Forward Focus - April 2025
Turmoil, Tariffs and Time

In January, I wrote that stocks continue to look expensive and that after two years of double-digit returns in the U.S., stock market returns will likely be harder to obtain. That played out in late February and throughout March, then concerns over announced tariffs accelerated downside losses in early April.
What is a Tariff: Taxfoundation.org defines a Tariff as ‘taxes imposed by one country on goods imported from another country.’ Tariffs are taxes added on to the price of a product which increases the cost and impacts consumption and trade. Done sparingly it can raise revenue and curb/influence consumption. Done to excess it can disrupt trade relations, interrupt supply chains, and create uncertainty.
On Wednesday, April 2nd at 4pm in the White House Rose Garden, President Trump announced tariffs on all countries starting on April 5th and higher individualized tariffs on specific countries taking effect on April 9th.
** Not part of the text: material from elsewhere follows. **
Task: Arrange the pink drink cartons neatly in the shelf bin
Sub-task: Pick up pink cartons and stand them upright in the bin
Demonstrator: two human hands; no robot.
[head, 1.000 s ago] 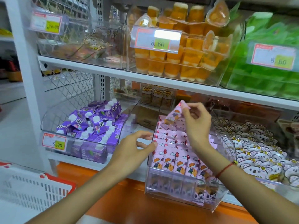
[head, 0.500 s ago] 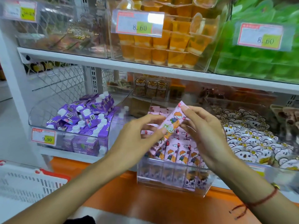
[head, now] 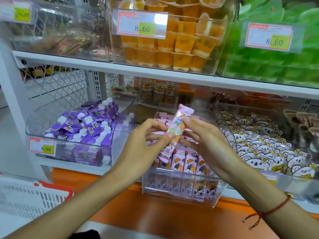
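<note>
held carton: one pink carton (head: 179, 128) is up in the air above the clear bin (head: 181, 195), tilted, top end leaning away and to the right.
left hand: the left hand (head: 146, 147) pinches the carton's lower part, thumb on its front near the middle.
right hand: the right hand (head: 207, 144) grips the carton from the other side, fingertips curled onto its upper half.
below the grip: rows of pink cartons (head: 188, 163) stand upright in the bin, more showing through its front wall.
left of the grip: purple cartons (head: 86, 128) lie jumbled in a neighbouring bin.
right of the grip: white animal-print packets (head: 269, 152).
right wrist: a red string bracelet (head: 269, 211).
</note>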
The size of the imposed tariffs sent markets cascading lower, leading to further fears of a market crash. This week (April 7-11), markets began to recover, but the road ahead is highly uncertain. On Monday April 7th, erroneous news of a ‘tariff pause’ moved markets 8% in a matter of mere minutes. A bumpy road is likely ahead.
The past three recessions were due to speculation in dot-com stocks, a subprime mortgage crisis, and a global pandemic. The current turmoil in the market is unique because at this stage, the cure can be immediate. Simply announce a pause or specific trade deals and the market will rally. The issue becomes long-lasting if no agreements are reached between countries, tariffs drag on, and no tariff relief is offered.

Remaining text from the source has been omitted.